Brief:
All lines from the first one in the listing below to the one holding "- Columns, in", inclusive, are to be copied exactly.

Data shown:
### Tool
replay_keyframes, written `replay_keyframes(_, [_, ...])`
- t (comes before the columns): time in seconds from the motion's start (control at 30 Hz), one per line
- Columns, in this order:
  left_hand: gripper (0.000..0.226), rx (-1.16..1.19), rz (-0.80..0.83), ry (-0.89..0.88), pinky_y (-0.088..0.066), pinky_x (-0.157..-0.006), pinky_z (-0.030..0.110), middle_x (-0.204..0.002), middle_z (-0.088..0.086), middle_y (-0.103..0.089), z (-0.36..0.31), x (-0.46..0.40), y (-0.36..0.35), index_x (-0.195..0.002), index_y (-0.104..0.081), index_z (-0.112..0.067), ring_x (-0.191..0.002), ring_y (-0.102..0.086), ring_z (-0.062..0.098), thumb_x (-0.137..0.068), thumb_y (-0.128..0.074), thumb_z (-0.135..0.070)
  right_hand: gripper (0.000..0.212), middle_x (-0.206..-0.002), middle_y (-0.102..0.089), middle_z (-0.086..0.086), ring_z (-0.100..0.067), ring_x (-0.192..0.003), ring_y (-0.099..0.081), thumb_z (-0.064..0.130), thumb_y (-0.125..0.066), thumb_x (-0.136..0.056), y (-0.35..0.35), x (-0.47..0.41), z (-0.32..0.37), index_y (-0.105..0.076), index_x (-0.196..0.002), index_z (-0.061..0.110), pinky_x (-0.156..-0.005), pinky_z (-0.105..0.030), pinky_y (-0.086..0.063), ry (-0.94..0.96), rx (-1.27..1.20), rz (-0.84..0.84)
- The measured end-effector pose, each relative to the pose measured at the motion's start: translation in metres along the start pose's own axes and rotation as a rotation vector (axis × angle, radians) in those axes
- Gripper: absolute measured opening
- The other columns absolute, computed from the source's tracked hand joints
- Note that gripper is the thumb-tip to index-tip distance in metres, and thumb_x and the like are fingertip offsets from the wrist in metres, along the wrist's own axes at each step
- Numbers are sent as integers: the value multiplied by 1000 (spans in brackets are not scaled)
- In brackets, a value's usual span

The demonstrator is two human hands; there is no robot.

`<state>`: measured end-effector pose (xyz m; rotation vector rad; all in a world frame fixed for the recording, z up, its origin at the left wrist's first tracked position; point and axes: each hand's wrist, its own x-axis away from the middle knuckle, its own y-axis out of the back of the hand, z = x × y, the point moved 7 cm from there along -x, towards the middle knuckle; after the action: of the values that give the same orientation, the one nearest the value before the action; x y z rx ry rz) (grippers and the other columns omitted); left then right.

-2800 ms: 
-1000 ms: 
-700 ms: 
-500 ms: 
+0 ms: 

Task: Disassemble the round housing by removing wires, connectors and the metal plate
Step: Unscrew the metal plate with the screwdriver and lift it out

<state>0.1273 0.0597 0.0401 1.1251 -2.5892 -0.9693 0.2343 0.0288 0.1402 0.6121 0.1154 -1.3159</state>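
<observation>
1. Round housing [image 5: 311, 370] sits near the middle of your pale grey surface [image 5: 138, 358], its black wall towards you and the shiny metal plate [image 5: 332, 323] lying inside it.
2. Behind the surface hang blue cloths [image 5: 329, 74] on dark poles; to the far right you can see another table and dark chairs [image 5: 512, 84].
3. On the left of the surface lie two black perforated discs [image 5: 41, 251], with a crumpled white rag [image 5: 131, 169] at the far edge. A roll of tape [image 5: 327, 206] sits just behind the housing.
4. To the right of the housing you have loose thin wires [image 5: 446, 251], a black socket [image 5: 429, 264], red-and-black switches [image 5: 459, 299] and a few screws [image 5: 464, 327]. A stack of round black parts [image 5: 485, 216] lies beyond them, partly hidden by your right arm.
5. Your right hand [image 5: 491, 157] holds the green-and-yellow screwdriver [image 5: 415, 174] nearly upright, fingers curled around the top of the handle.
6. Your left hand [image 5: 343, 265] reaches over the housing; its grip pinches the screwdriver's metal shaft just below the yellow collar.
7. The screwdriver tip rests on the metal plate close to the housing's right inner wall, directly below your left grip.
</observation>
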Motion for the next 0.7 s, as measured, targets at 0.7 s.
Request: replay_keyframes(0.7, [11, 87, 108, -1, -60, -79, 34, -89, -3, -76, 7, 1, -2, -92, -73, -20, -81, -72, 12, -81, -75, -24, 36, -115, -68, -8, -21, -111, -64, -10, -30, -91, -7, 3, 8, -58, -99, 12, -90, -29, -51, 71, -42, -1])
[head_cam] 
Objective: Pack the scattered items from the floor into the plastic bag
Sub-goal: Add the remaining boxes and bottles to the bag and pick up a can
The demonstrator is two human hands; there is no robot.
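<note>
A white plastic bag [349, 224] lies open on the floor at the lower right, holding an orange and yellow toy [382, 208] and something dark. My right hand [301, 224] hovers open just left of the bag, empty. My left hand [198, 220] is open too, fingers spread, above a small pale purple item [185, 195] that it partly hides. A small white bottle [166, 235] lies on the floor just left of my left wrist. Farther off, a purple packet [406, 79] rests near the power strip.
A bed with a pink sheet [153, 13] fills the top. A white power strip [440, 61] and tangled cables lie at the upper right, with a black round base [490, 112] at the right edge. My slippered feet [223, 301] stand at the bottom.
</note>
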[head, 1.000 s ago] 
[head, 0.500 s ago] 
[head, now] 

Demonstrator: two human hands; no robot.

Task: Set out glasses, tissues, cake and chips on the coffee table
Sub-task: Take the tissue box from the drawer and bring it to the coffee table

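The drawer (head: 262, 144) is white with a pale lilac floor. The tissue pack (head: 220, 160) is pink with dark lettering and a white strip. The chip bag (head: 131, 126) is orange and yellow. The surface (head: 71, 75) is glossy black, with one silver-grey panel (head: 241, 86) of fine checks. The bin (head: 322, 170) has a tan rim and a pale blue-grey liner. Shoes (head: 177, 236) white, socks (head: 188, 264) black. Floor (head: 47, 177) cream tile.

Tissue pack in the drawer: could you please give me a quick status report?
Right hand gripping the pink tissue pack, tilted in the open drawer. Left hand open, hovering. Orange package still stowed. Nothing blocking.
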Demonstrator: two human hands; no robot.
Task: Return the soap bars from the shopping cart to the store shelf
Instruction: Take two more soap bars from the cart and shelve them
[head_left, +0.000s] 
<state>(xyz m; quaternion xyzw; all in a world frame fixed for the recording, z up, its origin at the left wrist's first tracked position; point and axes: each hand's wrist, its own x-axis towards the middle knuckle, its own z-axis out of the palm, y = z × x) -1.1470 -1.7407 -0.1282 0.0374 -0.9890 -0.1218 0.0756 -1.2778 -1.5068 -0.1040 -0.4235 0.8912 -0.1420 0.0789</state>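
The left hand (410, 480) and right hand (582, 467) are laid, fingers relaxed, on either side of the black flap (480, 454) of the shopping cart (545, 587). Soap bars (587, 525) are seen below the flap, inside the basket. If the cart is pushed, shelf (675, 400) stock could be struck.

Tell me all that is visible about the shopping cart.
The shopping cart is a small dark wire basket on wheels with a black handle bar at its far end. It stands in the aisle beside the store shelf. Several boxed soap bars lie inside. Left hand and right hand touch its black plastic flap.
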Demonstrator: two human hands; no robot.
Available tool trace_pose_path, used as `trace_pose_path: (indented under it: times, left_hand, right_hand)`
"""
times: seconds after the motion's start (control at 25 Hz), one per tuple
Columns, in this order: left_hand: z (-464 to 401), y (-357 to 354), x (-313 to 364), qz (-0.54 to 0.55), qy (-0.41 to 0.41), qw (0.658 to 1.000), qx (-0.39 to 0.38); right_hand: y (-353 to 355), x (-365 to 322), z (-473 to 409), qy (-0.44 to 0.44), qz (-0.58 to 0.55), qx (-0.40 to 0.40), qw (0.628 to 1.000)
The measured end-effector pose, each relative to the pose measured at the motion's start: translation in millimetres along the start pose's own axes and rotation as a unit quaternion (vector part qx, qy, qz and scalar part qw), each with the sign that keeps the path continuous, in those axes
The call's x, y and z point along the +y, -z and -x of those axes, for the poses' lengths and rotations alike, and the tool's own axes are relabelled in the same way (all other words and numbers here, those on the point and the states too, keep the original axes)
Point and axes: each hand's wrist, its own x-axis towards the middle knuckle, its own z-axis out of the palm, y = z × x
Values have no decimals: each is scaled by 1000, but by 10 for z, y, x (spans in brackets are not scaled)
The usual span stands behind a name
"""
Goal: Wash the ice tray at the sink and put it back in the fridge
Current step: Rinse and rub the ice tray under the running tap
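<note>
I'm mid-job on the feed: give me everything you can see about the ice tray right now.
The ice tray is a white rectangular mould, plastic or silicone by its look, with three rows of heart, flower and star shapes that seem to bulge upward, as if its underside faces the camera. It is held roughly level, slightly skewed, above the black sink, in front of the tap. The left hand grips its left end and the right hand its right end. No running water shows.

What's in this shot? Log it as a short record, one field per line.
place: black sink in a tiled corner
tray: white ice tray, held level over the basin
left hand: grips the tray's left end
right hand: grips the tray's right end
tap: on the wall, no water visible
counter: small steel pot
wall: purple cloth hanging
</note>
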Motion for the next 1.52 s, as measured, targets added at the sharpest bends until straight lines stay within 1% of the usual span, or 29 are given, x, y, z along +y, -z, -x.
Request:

Answer section:
### Tool
replay_keyframes, written `replay_keyframes(_, [_, ...])`
- t (comes before the columns): time in seconds from the motion's start (control at 30 Hz), one per line
- Columns, in this order:

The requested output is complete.